Exercise description
Nothing but the lines from the start of the records below through the line that has "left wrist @" should appear, each exactly as given.

Data listing
■ ■ ■ ■ ■ ■ ■
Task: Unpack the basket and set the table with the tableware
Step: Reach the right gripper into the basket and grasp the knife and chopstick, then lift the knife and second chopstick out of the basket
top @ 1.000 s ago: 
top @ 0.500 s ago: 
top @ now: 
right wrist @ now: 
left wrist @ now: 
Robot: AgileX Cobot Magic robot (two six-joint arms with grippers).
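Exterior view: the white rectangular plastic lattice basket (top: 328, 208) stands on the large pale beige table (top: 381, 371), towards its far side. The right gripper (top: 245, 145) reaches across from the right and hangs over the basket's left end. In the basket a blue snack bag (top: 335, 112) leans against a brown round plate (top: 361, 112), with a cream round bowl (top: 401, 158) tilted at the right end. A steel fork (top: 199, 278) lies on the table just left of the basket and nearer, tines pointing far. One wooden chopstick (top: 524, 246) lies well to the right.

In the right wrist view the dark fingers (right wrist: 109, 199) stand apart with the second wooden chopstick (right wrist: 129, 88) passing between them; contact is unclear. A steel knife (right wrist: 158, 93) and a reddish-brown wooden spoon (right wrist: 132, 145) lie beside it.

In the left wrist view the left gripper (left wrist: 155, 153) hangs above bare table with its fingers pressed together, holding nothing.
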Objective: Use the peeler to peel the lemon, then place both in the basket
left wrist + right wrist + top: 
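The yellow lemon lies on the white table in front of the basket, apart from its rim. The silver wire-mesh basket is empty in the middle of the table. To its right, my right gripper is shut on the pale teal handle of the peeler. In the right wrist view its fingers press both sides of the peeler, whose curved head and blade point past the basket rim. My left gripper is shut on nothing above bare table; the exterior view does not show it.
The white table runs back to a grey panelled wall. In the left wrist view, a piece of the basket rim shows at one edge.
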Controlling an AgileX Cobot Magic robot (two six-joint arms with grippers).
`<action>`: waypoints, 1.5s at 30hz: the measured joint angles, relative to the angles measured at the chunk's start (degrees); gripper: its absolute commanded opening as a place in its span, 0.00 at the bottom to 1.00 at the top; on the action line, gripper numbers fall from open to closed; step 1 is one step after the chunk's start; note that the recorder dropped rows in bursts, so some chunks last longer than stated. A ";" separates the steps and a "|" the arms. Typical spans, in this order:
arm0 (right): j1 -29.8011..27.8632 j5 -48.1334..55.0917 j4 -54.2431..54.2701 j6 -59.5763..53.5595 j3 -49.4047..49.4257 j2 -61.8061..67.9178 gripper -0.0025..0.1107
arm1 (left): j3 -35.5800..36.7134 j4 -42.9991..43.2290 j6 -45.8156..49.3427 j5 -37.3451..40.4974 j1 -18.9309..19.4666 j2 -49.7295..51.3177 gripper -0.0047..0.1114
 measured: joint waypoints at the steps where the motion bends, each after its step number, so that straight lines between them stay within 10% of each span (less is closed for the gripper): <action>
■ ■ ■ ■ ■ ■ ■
Response area
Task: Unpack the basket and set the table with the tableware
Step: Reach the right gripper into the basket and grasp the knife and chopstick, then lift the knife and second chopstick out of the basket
top @ 1.000 s ago: 
top @ 0.500 s ago: 
top @ now: 
right wrist @ now: 
left wrist @ now: 

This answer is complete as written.